[WORK ITEM]: Could you copy exactly the lines below, beginning at the line with "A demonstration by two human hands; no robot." and stopping after the line with "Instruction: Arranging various", with no pictures?

[MATERIAL FOR THE TASK]:
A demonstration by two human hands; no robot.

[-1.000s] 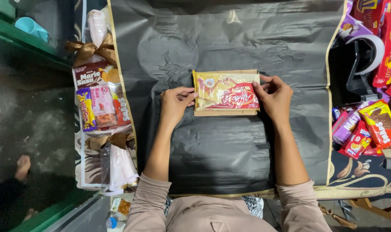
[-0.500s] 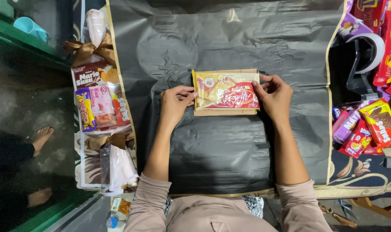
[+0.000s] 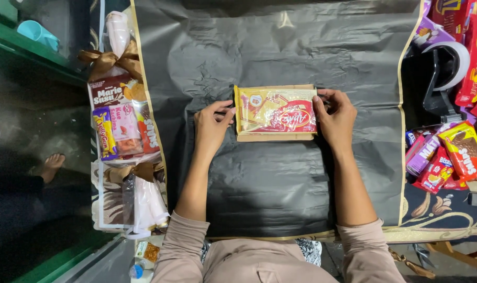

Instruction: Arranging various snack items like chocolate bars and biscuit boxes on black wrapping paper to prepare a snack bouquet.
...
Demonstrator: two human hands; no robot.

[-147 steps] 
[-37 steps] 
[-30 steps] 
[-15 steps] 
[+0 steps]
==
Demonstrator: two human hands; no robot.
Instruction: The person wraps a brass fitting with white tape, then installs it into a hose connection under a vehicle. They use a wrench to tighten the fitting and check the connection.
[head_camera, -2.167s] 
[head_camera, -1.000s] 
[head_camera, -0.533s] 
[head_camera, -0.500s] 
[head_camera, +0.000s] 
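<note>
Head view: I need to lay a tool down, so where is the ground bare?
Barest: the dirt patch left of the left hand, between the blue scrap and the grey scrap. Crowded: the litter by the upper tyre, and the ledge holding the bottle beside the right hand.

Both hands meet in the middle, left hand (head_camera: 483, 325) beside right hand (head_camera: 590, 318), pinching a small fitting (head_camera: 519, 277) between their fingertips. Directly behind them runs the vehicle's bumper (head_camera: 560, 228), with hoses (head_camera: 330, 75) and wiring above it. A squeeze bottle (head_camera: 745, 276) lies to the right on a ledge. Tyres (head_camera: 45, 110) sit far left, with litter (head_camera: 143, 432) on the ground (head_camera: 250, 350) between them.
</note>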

[REPLY]:
A demonstration by two human hands; no robot.

[-1.000s] 
[-0.500s] 
[+0.000s] 

Instruction: Arranging various snack items like chocolate bars and biscuit boxes on black wrapping paper to prepare a snack bouquet.

The answer was given in full.